Data provided -
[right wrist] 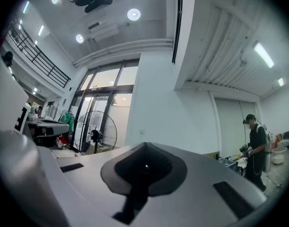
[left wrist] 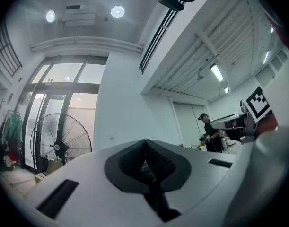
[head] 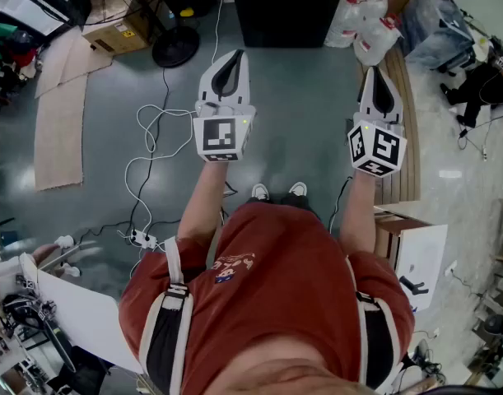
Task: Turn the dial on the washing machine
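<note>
Red shirt [head: 276, 278] (hiding most of both shoes [head: 259, 192]), left tongs [head: 235, 56] and right tongs [head: 375, 71] closed, empty.

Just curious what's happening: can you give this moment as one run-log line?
left gripper: shut, empty | right gripper: shut, empty | washing machine: not in view

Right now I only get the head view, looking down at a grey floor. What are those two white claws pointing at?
Observer: A white wall, with a pedestal fan standing left of it.
Operator: Any washing machine ahead?
Observer: None in either gripper view; a person in a dark cap stands off to the right.
Operator: Are the claws gripping anything?
Observer: No; the left gripper and right gripper are shut, with nothing between their jaws.
</note>
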### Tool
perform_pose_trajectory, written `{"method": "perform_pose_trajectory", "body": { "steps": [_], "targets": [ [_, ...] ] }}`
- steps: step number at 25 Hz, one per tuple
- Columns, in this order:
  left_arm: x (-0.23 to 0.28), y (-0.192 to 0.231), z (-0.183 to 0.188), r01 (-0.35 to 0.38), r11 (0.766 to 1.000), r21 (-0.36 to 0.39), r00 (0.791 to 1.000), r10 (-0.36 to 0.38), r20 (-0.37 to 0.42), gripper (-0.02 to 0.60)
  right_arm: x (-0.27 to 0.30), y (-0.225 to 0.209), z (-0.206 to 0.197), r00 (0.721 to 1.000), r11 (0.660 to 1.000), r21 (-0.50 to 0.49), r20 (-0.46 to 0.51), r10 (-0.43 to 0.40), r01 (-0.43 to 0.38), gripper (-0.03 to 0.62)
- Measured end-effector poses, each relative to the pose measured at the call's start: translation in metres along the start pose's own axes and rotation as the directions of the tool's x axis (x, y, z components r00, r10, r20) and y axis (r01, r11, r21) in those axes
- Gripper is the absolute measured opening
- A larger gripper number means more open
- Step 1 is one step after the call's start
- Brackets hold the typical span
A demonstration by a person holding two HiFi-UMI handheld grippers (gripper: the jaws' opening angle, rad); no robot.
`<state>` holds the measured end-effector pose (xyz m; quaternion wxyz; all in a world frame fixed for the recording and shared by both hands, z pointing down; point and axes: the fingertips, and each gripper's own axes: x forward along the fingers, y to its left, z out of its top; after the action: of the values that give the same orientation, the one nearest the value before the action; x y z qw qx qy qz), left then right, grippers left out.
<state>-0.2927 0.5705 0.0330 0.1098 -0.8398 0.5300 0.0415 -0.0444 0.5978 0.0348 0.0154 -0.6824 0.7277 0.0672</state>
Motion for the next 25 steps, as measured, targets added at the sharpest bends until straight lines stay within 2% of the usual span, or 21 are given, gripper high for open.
{"method": "perform_pose_trajectory", "body": {
  "steps": [13,19,25],
  "targets": [
    [-0.021,0.046,-0.013,0.014,1.0,-0.003,1.0,-0.014,0.001,0.016,0.004,0.052,-0.004,1.0,0.999,0.038,0.026,-0.008,0.007,0.006],
    [-0.009,0.051,-0.026,0.021,1.0,-0.009,1.0,-0.021,-0.007,0.016,0.015,0.052,-0.011,0.999,0.999,0.027,0.025,-0.023,0.022,0.006],
    [0.027,0.045,-0.038,0.03,1.0,-0.004,0.999,-0.03,-0.013,0.017,0.042,0.033,-0.024,0.999,0.999,0.027,0.018,-0.028,0.028,0.006]
  ]
}}
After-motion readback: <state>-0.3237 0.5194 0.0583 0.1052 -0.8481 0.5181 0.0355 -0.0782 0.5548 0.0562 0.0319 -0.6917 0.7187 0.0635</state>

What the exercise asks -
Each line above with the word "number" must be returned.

Solution to this exercise -
- steps: step number at 25 Hz, one per tuple
- A larger gripper number means more open

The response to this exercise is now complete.